L’autre après-midi, dans mon jardin, j’assistais au tomber d’automne, à l’une de ces fins sans remèdes qui étranglent nos longs étés.
Je pensais aux insectes, aux coccinelles, à tous ceux qui se sentaient vieux, ces milliards de petites vies animales pour lesquelles un été, c’est TOUT ; et je me suis trouvée chanceuse d’être de ces autres pour qui la mélancolie automnale a une réalité, un sens.
Chaque année vers le mois d’octobre, la frise du temps s’enroule autour de la saison. Alors, je sens faner les restes de l’été, j’anticipe déjà sur les tons de l’hiver, et les feuilles qui tombent ne se résument jamais à elles-mêmes. Il y a dans l’automne ce qui ne se dit pas et qui laisse le langage à terre ; des moments qui nécessiteraient, pour qu’on en exprime la substance, un décloisonnement temporel, une chute des conjugaisons, quelque méli-mélo confinant à l’inintelligible. L’automne est une violence faite aux temps bien classés que l’on respecte dans la langue. Un absurde concentré d’âme, de chant, d’hier et de demain, de lumière, de déclin, de vie, de mort, de poésie, d’angoisse et de vent qui se lève.

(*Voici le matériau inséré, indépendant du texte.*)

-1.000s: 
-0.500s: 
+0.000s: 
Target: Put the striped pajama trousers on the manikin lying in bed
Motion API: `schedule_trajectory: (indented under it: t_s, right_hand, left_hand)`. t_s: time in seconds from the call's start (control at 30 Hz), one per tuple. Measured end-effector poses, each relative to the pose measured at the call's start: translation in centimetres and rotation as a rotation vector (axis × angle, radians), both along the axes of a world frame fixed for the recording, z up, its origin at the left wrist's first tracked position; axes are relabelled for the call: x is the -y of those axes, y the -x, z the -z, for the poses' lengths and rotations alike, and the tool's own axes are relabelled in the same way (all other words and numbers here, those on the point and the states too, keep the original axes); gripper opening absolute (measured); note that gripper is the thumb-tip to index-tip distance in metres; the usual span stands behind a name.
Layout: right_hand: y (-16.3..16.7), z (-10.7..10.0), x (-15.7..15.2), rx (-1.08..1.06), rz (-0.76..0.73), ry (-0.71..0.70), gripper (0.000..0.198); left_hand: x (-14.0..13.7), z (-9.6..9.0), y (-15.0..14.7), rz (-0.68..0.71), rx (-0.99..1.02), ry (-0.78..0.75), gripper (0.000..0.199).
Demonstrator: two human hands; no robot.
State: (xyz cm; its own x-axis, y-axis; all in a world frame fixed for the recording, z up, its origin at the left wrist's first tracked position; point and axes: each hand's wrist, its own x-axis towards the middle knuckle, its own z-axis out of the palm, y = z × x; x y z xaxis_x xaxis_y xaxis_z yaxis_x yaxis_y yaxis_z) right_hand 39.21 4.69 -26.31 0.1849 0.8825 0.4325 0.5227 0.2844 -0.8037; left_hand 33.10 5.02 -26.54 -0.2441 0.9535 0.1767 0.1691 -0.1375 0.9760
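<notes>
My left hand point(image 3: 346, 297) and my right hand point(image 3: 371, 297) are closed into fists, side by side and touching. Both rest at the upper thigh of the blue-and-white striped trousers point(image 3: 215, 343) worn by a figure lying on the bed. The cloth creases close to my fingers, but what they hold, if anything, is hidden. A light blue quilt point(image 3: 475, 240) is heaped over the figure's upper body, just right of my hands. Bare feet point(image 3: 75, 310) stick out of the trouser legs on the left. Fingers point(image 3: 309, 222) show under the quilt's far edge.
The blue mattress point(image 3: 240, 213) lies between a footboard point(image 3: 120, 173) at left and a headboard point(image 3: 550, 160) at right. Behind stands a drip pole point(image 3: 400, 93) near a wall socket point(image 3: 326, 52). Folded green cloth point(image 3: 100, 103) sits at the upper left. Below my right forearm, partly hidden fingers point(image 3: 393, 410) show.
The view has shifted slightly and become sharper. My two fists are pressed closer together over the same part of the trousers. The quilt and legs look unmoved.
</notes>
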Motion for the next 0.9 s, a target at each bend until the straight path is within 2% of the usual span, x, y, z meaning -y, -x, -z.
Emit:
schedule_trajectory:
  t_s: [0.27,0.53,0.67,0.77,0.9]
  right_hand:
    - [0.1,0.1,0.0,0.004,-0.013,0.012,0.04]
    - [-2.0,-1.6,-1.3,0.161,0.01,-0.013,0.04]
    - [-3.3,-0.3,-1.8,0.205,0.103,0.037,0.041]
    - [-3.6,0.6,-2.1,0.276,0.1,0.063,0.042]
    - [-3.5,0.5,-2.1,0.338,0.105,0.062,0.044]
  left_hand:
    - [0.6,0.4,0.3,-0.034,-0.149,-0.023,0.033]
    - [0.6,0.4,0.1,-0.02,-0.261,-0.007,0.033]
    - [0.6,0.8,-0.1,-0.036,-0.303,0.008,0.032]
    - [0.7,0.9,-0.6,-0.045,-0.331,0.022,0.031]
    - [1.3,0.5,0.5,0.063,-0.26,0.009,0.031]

Mais les insectes ne savent pas cela. Les insectes ont une vie à la dimension de l’été. Pleine. Gorgée de lumière bleue azur. L’hiver n’existe pas, chez eux, l’automne ne promène en lui que le désir des derniers fruits tombés, mûris, et des sensations de fraîcheur, et puis, un jour, la fin du monde. Si les insectes l’ont peuplé, ce monde, et l’ont croqué à leur façon, c’est peut-être qu’alors, vivre un été ou quatre-vingt dix ans ne revêt pas la moindre importance. La seule chose qui devrait compter ne se laisse pas chronométrer. Elle gît là, au fond d’une seconde, elle est éternité, déchirure du temps, d’un instant ; elle traverse un flash d’évidence, perce ce coeur porté par un courant sans nom, et ce “maintenant” sans durée, ce bout d’ici trempé d’ailleurs, c’est lui que j’appelle vivre.